2016-09-22 / Opinion

A Real Cliffhanger


As this week has progressed, residents of Newport and Middletown have been following –  whether they want to or not – the whereabouts of Cliff, the rogue coyote who, it appears, has acquired a name and a local following. With no joking aforethought, Cliff has shown himself to be quite the wily four-legged fugitive.

Known as a habituated coyote, Cliff unwittingly received his name and a GPS collar last February when the town of Middletown asked the Narragansett Bay Coyote Study (NBCS) project to “collar” a coyote from a pack that has been observed becoming increasingly familiar with local residential streets and backyards.

Last week it fell to Dr. Numi Mitchell, president of The Conservation Agency in Jamestown and the lead biologist for the NBCS, to announce that “due to the latest data and incident reports … and considering Cliff’s inability to return to non-habituated behavior, it has been decided to use lethal gunshot force to euthanize him.”

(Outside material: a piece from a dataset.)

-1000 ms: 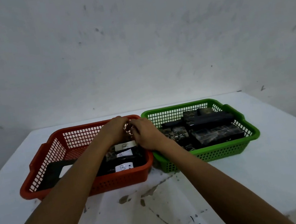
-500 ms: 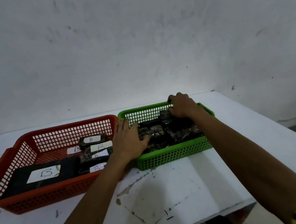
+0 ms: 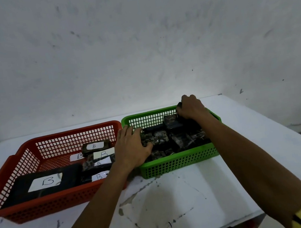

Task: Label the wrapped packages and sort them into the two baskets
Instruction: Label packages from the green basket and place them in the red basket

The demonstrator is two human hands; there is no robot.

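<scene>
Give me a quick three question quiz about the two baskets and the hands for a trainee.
1. True or false: the packages in the red basket carry white labels marked B.
2. Which basket are both hands in? A) red B) green C) neither
3. Fill in: the right hand is at the green basket's ____ edge.

Key: 1 true. 2 B; the left hand rests on the packages there. 3 far.

Left hand (image 3: 131, 149) covers packages at green basket (image 3: 180, 163) near-left corner. Right hand (image 3: 191, 107) fingertips hidden behind far rim. Red basket (image 3: 48, 205) left edge cropped.
</scene>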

In other words, Cliff has become a victim of human curiosity and kindness. He has gotten too close for comfort.

As of yesterday he was still on the run. On two mornings this week, he showed up at school bus stops, in plain sight. “At this point,” Mitchell added, “police have determined his habituation has crossed the safety line.” Yet as she points out, “There is no quick, safe, or legal way to hunt and kill coyotes in a residential setting.”

Not everyone is happy with the verdict about Cliff. Most of the Facebook comments in response to a story in the Sept. 14 issue of Newport This Week condemned the decision to euthanize the elusive animal. And there is no reason to blame Mitchell, who speaks not as a bloodthirsty animal control expert, but with the pragmatism of a biologist. “Why,” Mitchell asked, “would we want to train coyotes to be a problem?”

Armed with a Ph.D. and years of experience she has had since the NBCS was launched in 2005, Mitchell is well-equipped to do battle. And her adversary is not the coyote. It’s people who need to take the situation seriously.

“Aquidneck Islanders could avoid this wild-wild west scenario altogether,” she told Newport This Week, “by securing all food and edible garbage.”

With coyotes showing up at school bus stops, we find it difficult to understand why there is such resistance to the assessment of someone with her expertise, and to her advice. The loss of a family pet is difficult enough. The loss of – or injury to – a child is impossible to fathom. Especially when it can be avoided.

Besides trusting in a trained expert, there are some other measures that could be taken. Direct feeding of coyotes is illegal in all Aquidneck Island communities and carries a fine of $50-$500. Why not increase that amount – to $300-$1,000? Some residents have suggested that, as well as with a possible jail sentence. Inviting coyotes into a residential neighborhood by intentional direct feeding does not a good – or wise – neighbor make. No matter how well-intentioned, leaving an accessible food supply places adults, children, and family pets in potentially dangerous conditions. It is also the least humane thing that can be done to these wild creatures

“If you really love these animals,” Mitchell told Channel 10’s Adam Bagni on Wednesday, “then don't feed them. You're not doing them a kindness. A fed coyote,” she added, “is a dead coyote.”